Summary
noting that plaintiff voluntarily provided pleadings from the foreign litigation after 1782 relief was initially granted
Summary of this case from In re Application of Aenergy, S.A.Opinion
Miscellaneous Action H-16-1135
01-08-2019
L. Marc Zell, Zell Aron & Co, Jerusalem, Israel, Scott Douglas Cunningham, The Cunningham Law Firm, Houston, TX, for Petitioners. Collin Joe Cox, Robert Durham Woods, Yetter Coleman LLP, Houston, TX, for Respondent.
L. Marc Zell, Zell Aron & Co, Jerusalem, Israel, Scott Douglas Cunningham, The Cunningham Law Firm, Houston, TX, for Petitioners.
Collin Joe Cox, Robert Durham Woods, Yetter Coleman LLP, Houston, TX, for Respondent.
MEMORANDUM OPINION AND ORDER
Gray H. Miller, United States District Judge
Pending before the court is a motion filed by petitioners RSM Production Corporation and Jack J. Grynberg's (collectively, "Petitioners") that contains a motion to administratively reopen this case, a motion to compel production of emails, and motion for leave to take third-party deposition. Dkt. 28. Respondent Noble Energy, Inc. ("Noble") filed a response, Petitioners filed a reply, and Noble filed a surreply. Dkts. 39, 40, 42. After considering the briefing, evidence, and applicable law, the court is of the opinion that the motion to reopen the case should be GRANTED, the motion to compel production of emails should be GRANTED IN PART, and the motion for leave to take a third-party deposition should be DENIED.
I. BACKGROUND
On May 18, 2016, Petitioners filed an ex parte petition and application for an order under 28 U.S.C. § 1782 to permit them to obtain discovery from Noble for use in an ongoing proceeding in Israel. Dkt. 1. The court ordered Petitioners to serve Noble and ordered an expedited response. Dkt. 6. Noble responded, Petitioners replied, and Noble filed a surreply. Dkts. 11, 12, 13. The court held a motion hearing on June 15, 2016, and it issued an order partially granting the requested discovery on June 27, 2016. Dkts. 14, 25. The court ordered Noble to make a good faith effort to obtain relevant documents responsive to Petitioners' revised discovery requests, designate a Rule 30(b)(6) witness and make him or her available for a deposition in Houston, and produce relevant non-privileged documents before the Rule 30(b)(6) deposition. Dkt. 25. This was all to occur on or before September 1, 2016. Id. The court also ordered the parties to meet and confer—after the Rule 30(b)(6) deposition—regarding any executives who the deposition revealed may have responsive emails and attempt to agree on appropriate search terms for production of those emails. Id. The parties were ordered to file a joint notice with the court advising it whether court intervention was necessary.
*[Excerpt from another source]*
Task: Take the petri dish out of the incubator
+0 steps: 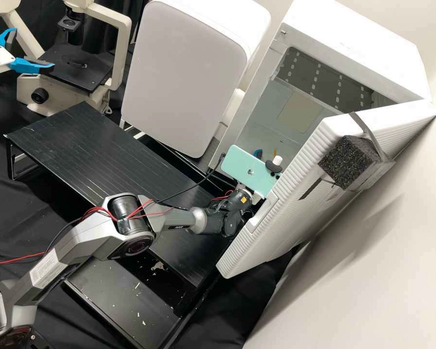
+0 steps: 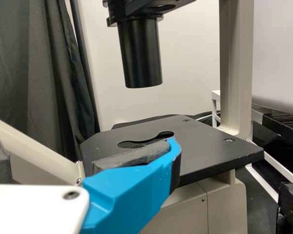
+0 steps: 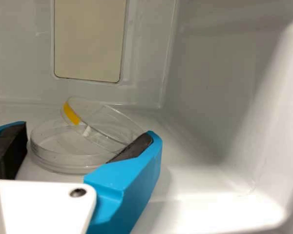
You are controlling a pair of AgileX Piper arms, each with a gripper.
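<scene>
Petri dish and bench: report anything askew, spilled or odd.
In the incubator, a clear round piece with a yellow strip sits tilted over the flat petri dish, not level. Pale flecks dot the low black platform, like scraps or chipped paint.

No words or numbers come through clearly to me, though there are marks about. The mint-green, flat phone [image 1: 237,165] has a small dark emblem [image 1: 250,172] on its back. On the right arm, the jointed dark grey one [image 1: 89,240], I see a white rectangular label [image 1: 47,267] covered in tiny lines of print, some pale lettering [image 1: 176,227] on a black patch further along, and a little yellow sticker [image 1: 243,199] close to the wrist.
</scene>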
Id.
The briefing and affidavits submitted with the current motion indicate that Noble provided documents prior and produced a Rule 30(b)(6) deponent as required by the court. See, e.g. , Dkt. 28. The parties agreed to focus on the emails of Susan Cunningham after the deposition, and Noble proposed search terms for Susan Cunningham's emails. Id. The process then stopped. See id. Petitioners did not respond to the proposed search terms and thus did not "meet and confer" as ordered by the court. Id. No party filed a joint notice as required by the court. Id. Petitioners did not contact Noble about the § 1782 discovery until July 26, 2017, and the court did not hear from the parties until November 20, 2018. See id. Petitioners assert that the delay was due in part to a receiver being appointed for RSM in December 2016, and the need for the receiver to "get up to speed." Id. Petitioners contend that the receiver did not grant authority to proceed with the discovery ordered by the court until July 2017. Id. Petitioners state that they were also dealing with motions to dismiss in the Israeli case, which were denied by orders dated July 21, 2017, and November 8, 2017. Id.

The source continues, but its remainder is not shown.